Stored data ▸
□ □ □ □ □
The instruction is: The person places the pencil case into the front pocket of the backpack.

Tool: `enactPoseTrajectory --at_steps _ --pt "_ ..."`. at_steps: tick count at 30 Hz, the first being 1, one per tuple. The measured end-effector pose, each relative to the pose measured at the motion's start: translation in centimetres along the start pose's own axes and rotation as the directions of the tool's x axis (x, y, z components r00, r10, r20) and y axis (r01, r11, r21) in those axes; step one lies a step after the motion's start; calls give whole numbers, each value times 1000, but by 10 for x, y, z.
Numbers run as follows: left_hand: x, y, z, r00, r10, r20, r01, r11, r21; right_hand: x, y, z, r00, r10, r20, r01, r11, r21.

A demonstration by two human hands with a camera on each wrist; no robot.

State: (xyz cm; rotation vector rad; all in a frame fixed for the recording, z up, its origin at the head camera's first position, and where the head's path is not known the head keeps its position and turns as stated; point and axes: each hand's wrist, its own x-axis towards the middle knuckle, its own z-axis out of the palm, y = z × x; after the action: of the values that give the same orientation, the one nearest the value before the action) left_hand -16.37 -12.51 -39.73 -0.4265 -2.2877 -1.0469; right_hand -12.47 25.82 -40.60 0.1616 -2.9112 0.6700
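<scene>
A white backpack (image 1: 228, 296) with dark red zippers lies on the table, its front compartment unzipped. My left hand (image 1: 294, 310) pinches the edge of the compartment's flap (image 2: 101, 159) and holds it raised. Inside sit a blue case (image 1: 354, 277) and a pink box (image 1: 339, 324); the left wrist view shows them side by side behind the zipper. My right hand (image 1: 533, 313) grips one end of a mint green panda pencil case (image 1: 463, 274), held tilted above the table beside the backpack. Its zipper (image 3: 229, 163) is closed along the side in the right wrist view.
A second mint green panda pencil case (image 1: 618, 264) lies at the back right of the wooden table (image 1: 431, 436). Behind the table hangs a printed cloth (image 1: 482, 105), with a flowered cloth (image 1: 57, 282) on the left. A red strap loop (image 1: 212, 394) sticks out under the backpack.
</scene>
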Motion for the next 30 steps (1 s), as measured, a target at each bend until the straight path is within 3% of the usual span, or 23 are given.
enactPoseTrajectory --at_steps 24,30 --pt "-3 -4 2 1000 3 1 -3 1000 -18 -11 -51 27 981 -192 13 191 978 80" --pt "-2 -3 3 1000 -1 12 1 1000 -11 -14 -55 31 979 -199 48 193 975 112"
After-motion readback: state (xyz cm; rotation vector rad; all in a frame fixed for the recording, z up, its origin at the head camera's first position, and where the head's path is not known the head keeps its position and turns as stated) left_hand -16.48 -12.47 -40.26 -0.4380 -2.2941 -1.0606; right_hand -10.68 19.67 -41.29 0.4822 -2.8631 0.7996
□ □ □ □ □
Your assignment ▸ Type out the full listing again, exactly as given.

Task response ▸
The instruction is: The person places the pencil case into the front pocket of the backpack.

Tool: `enactPoseTrajectory --at_steps _ --pt "_ ..."`. at_steps: tick count at 30 Hz, the first being 1, one per tuple. The measured end-effector pose, each relative to the pose measured at the motion's start: translation in centimetres along the start pose's own axes and rotation as the directions of the tool's x axis (x, y, z components r00, r10, r20) and y axis (r01, r11, r21) in those axes; step one lies a step after the motion's start; calls give whole numbers, each value times 1000, but by 10 for x, y, z.
Numbers run as follows: left_hand: x, y, z, r00, r10, r20, r01, r11, r21; right_hand: x, y, z, r00, r10, r20, r01, r11, r21.

A demonstration by two human hands with a camera on each wrist; no robot.

State: (xyz cm; rotation vector rad; all in a frame fixed for the recording, z up, its origin at the head camera's first position, and where the head's path is not known the head keeps its position and turns as stated; point and axes: each hand's wrist, its own x-axis towards the middle knuckle, its own z-axis out of the palm, y = z × x; after the action: of the values that give the same orientation, the one nearest the value before the action) left_hand -16.37 -12.51 -39.73 -0.4265 -2.2877 -1.0469; right_hand -12.47 25.82 -40.60 0.1616 -2.9112 0.6700
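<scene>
A white backpack (image 1: 228, 296) with dark red zippers lies on the table, its front compartment unzipped. My left hand (image 1: 294, 310) pinches the edge of the compartment's flap (image 2: 101, 159) and holds it raised. Inside sit a blue case (image 1: 354, 277) and a pink box (image 1: 339, 324); the left wrist view shows them side by side behind the zipper. My right hand (image 1: 533, 313) grips one end of a mint green panda pencil case (image 1: 463, 274), held tilted above the table beside the backpack. Its zipper (image 3: 229, 163) is closed along the side in the right wrist view.
A second mint green panda pencil case (image 1: 618, 264) lies at the back right of the wooden table (image 1: 431, 436). Behind the table hangs a printed cloth (image 1: 482, 105), with a flowered cloth (image 1: 57, 282) on the left. A red strap loop (image 1: 212, 394) sticks out under the backpack.
</scene>
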Motion for the next 30 steps (1 s), as measured, a target at each bend until the straight path is within 3% of the usual span, or 23 are given.
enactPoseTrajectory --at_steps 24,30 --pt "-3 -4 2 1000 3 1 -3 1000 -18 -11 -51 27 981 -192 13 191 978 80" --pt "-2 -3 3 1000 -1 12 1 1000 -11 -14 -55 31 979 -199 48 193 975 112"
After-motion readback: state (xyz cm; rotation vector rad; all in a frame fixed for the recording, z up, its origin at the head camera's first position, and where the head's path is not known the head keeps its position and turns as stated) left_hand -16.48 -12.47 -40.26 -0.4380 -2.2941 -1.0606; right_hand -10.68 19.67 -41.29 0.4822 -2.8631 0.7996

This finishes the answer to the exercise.